Exercise requirements. Leave the pictures out. Retype exactly the lines below from the one containing "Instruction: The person" through the one containing "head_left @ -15", and no others.

-- Opening Marker --

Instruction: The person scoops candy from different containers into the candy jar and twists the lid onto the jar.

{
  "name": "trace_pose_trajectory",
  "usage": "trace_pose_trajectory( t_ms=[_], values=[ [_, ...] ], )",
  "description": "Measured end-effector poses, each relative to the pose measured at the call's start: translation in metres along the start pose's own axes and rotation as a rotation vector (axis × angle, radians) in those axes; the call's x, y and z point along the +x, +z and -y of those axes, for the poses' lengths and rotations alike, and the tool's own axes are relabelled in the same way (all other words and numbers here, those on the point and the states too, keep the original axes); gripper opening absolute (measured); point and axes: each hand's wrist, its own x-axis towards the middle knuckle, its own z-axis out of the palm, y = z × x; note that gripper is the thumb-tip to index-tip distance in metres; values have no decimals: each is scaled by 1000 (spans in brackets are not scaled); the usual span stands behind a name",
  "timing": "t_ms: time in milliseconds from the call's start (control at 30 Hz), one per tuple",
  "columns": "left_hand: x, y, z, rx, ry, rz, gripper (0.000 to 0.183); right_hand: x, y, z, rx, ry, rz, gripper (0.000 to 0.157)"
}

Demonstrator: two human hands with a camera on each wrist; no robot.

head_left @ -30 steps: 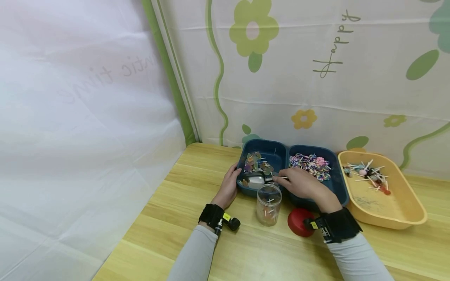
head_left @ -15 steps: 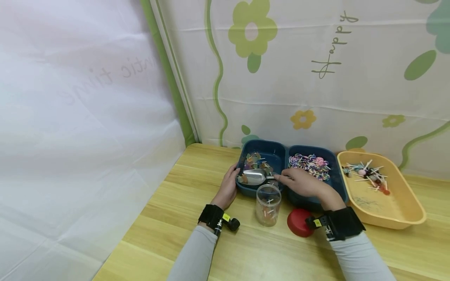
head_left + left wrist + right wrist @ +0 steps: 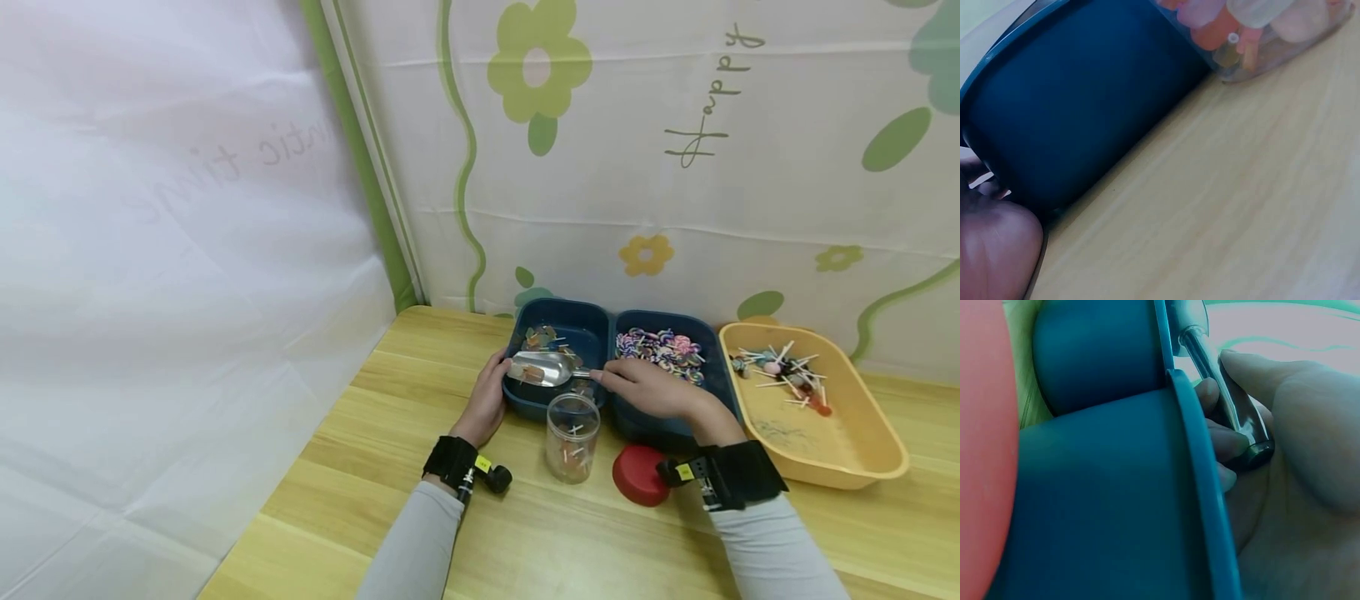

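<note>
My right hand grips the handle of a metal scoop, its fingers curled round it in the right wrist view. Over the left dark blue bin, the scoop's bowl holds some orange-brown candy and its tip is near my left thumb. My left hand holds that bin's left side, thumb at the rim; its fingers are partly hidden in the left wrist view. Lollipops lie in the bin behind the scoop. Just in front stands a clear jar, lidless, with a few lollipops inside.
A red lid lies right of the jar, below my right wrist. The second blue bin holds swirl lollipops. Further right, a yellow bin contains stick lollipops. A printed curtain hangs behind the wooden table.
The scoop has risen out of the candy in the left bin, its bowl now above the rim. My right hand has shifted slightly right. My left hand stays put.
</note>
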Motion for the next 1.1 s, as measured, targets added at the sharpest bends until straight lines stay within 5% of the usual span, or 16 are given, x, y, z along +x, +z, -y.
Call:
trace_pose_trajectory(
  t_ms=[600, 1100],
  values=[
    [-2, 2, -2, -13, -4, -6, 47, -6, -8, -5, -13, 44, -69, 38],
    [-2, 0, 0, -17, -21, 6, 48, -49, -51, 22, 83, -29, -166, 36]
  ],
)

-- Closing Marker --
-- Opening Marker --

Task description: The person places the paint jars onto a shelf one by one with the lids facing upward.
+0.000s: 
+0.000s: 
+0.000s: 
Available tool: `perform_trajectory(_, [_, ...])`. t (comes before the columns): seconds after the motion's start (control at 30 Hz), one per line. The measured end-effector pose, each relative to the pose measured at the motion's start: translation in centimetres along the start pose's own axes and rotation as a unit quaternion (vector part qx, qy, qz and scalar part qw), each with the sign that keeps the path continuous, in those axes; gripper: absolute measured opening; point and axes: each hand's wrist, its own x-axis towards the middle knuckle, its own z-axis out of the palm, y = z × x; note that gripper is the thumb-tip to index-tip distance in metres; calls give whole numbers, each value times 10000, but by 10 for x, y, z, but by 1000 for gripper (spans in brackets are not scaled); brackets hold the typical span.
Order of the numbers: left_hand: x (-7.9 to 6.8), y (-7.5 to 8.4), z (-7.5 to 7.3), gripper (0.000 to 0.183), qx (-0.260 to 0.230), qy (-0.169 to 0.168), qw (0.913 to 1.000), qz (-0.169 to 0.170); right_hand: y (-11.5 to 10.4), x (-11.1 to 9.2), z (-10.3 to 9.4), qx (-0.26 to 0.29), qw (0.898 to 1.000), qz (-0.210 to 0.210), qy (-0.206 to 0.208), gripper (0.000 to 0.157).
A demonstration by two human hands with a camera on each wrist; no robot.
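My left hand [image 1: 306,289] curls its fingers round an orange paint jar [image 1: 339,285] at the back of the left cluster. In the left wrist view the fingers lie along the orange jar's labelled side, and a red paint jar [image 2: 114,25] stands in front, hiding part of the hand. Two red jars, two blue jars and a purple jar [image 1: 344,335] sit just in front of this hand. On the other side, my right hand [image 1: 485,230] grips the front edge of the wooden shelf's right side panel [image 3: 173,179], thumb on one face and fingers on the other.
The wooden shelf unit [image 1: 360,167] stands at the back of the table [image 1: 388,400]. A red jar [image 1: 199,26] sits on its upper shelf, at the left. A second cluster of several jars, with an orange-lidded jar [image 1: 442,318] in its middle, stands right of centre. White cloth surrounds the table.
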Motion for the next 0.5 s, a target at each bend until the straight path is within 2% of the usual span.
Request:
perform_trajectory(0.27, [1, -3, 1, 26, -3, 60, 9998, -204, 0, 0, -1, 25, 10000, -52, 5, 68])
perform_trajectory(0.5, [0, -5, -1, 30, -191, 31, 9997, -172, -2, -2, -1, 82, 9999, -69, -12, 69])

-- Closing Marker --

Reply to the task.
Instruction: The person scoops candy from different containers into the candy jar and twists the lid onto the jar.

{
  "name": "trace_pose_trajectory",
  "usage": "trace_pose_trajectory( t_ms=[_], values=[ [_, ...] ], )",
  "description": "Measured end-effector poses, each relative to the pose measured at the call's start: translation in metres along the start pose's own axes and rotation as a rotation vector (axis × angle, radians) in those axes; the call's x, y and z point along the +x, +z and -y of those axes, for the poses' lengths and rotations alike, and the tool's own axes are relabelled in the same way (all other words and numbers here, those on the point and the states too, keep the original axes); gripper opening absolute (measured); point and axes: each hand's wrist, its own x-axis towards the middle knuckle, its own z-axis out of the palm, y = z × x; note that gripper is the thumb-tip to index-tip distance in metres; values have no decimals: each is scaled by 1000 (spans in brackets are not scaled); the usual span stands behind a name",
  "timing": "t_ms: time in milliseconds from the call's start (control at 30 Hz), one per tuple",
  "columns": "left_hand: x, y, z, rx, ry, rz, gripper (0.000 to 0.183); right_hand: x, y, z, rx, ry, rz, gripper (0.000 to 0.157)"
}

Demonstrator: two human hands with a camera on each wrist; no robot.

head_left @ -30 steps: 
head_left @ -15 steps: 

The exercise is complete as it stands.